» **PROBLEM STATEMENT**
Return the data below exactly, stopping after the line with "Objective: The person".

*** Begin section ***

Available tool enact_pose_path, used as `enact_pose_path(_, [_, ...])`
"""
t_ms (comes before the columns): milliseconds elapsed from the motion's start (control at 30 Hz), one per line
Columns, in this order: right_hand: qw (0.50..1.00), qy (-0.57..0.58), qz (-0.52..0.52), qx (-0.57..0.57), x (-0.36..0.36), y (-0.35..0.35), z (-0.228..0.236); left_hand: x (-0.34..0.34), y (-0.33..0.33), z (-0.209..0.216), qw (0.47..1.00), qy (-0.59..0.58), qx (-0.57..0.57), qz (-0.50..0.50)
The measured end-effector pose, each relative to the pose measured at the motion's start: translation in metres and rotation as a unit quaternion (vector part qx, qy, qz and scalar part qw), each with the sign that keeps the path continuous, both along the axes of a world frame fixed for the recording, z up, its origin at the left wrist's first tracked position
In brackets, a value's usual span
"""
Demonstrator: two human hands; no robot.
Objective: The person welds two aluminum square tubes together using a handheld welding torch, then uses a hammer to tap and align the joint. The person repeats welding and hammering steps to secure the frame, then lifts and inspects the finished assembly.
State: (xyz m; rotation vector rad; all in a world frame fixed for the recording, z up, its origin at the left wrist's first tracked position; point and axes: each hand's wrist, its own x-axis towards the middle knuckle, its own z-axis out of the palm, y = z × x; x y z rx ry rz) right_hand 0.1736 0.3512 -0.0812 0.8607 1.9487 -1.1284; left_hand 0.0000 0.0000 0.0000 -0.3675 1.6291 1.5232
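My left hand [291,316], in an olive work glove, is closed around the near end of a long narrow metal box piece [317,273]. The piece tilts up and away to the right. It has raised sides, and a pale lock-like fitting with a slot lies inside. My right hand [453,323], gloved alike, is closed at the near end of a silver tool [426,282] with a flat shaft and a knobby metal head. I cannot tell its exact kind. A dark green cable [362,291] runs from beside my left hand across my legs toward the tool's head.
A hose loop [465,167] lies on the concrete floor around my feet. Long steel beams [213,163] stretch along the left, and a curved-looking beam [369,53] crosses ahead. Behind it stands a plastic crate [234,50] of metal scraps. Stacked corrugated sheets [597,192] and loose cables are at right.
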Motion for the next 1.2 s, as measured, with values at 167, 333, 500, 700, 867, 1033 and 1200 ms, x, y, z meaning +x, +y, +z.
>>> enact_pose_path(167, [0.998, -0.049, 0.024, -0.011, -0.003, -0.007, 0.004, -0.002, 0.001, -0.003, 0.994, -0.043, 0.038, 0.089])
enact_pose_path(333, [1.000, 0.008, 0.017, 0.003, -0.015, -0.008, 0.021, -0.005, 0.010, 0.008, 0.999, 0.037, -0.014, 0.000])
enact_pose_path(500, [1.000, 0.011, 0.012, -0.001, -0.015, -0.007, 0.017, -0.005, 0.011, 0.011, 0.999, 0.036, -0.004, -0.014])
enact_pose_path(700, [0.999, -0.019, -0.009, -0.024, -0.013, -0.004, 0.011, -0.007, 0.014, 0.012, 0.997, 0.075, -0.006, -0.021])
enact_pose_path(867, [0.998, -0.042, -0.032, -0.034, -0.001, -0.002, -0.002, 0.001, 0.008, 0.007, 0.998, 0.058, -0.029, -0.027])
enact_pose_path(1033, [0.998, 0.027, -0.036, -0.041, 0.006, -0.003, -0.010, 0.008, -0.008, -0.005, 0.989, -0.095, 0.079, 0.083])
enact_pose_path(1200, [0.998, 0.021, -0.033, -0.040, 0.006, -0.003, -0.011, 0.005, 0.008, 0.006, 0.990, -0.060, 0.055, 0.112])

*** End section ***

» **RESPONSE TO THE EXERCISE**
Available tool enact_pose_path, used as `enact_pose_path(_, [_, ...])`
"""
t_ms (comes before the columns): milliseconds elapsed from the motion's start (control at 30 Hz), one per line
Columns, in this order: right_hand: qw (0.50..1.00), qy (-0.57..0.58), qz (-0.52..0.52), qx (-0.57..0.57), x (-0.36..0.36), y (-0.35..0.35), z (-0.228..0.236); left_hand: x (-0.34..0.34), y (-0.33..0.33), z (-0.209..0.216), qw (0.47..1.00), qy (-0.59..0.58), qx (-0.57..0.57), qz (-0.50..0.50)
The measured end-effector pose, each relative to the pose measured at the motion's start: translation in metres and rotation as a unit quaternion (vector part qx, qy, qz and scalar part qw), each with the sign that keeps the path continuous, both along the axes of a world frame fixed for the recording, z up, its origin at the left wrist's first tracked position
In brackets, a value's usual span
"""
Demonstrator: two human hands; no robot.
Objective: The person welds two aluminum square tubes together using a handheld welding torch, then uses a hammer to tap and align the joint. The person repeats welding and hammering steps to secure the frame, then lifts and inspects the finished assembly.

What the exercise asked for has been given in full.